Thursday, March 28, 2013
Bayside High School gets new crappers
From the Times Ledger:
New porcelain thrones have been sitting well with administrators at Bayside High School, where a new city initiative has helped save energy one flush at a time.
The school installed 102 new toilets to serve its more than 3,200 students in August and has saved roughly 3 gallons per flush ever since, according to school engineer Richard Fricione. In these new toilets, a straight path allows the water to drain directly out of the bowl instead of following its predecessors’ more twisty tubes.
“We have been monitoring our water usage all year and have seen it gone down quite a bit,” Fricione said of the new 1.2-gallon toilets, which replaced older equipment that used 4.5 gallons per flush.
The city tapped Bayside as well as Hillcrest HS in Jamaica to participate in its pilot program that aims to conserve water with new low-flow toilets, according to the city Department of Environmental Protection. By the program’s completion in five years, a DEP spokesman said 500 city schools will have received 40,000 new energy-saving toilets with the goal of draining their water usage by 70 percent, saving roughly 4 million gallons per day.
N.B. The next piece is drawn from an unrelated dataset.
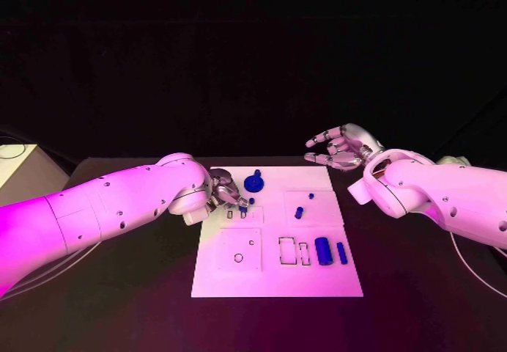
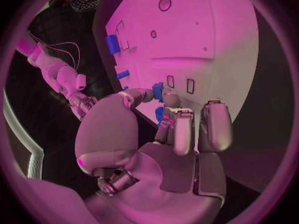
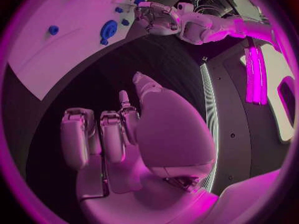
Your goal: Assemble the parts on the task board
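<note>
The black table (image 1: 127, 308) shows bare dark surface on both sides of the white board (image 1: 277, 279) and in front of it. The board lies in the middle, and its near half carries only outlined slots and a small ring mark.

The left arm (image 1: 95, 213) reaches in over the board's left edge. The left hand (image 1: 224, 194) hangs over the board's far left corner, and in the left wrist view its fingertips (image 2: 163, 98) pinch a small blue piece (image 2: 157, 91) just above two small rectangular slots.

The right arm (image 1: 444, 194) stays off the board's right edge. The right hand (image 1: 338, 148) is raised past the board's far right corner, over bare table, fingers apart and gently curled, holding nothing.

A round blue gear-like piece (image 1: 253, 181) stands near the far edge, close beside the left hand. A blue cylinder (image 1: 323, 251) and a thinner blue bar (image 1: 341, 253) lie side by side toward the right edge, next to outlined slots. A small blue peg (image 1: 299, 213) sits alone in the right middle.
</note>
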Controlling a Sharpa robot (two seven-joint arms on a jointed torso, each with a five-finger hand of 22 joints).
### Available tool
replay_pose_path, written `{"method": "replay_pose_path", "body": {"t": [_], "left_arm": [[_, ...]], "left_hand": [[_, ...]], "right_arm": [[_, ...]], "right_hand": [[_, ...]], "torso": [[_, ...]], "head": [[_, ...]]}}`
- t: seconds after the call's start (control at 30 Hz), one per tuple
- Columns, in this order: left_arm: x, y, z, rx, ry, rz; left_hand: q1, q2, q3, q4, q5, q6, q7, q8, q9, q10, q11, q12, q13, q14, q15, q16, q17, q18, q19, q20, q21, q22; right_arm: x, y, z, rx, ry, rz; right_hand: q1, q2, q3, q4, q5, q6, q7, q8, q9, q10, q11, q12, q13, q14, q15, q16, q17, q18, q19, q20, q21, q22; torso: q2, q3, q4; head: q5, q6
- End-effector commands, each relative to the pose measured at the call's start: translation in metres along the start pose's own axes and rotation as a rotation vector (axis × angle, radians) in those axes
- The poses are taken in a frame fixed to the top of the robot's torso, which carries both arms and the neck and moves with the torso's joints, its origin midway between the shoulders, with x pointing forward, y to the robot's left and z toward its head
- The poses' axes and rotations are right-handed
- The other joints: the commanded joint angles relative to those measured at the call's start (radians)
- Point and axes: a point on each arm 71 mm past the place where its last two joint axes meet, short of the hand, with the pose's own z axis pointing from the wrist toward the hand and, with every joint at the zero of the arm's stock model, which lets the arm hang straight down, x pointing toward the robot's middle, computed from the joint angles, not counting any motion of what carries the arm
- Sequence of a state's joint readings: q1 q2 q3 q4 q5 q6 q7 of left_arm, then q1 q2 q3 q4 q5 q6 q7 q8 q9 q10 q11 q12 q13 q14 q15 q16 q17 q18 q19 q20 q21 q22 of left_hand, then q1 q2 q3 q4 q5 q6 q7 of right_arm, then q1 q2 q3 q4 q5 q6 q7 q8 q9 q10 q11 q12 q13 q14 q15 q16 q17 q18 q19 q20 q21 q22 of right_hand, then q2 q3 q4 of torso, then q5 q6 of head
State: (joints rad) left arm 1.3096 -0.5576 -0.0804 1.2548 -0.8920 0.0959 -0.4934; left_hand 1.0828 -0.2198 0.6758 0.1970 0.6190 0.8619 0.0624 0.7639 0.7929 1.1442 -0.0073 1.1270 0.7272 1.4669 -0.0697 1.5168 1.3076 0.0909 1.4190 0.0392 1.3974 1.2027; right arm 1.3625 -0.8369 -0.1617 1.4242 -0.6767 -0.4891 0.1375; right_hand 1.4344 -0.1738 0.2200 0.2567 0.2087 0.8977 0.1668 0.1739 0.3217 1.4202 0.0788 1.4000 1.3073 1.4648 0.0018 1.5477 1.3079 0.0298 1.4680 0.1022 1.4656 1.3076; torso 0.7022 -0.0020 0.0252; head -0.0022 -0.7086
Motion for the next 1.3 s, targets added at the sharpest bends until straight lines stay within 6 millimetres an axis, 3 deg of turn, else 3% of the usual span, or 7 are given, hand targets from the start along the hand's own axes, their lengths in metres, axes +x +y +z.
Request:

The $31 million city initiative also preps for something greater, when the Delaware Aqueduct is temporarily shut down in 2020 for repairs. The aqueduct has supplied the city with more than half of its public water and its closure will demand that administrators find alternative sources while it is repaired, the DEP said.
2 comments:
Thanks for the crap crappie.
Yeaa...I just saw Bleeker JHS 185 threw out a bunch of cafeteria table/benches, office furniture, metal file cabinets, and maybe some classroom desks in the play field yesterday.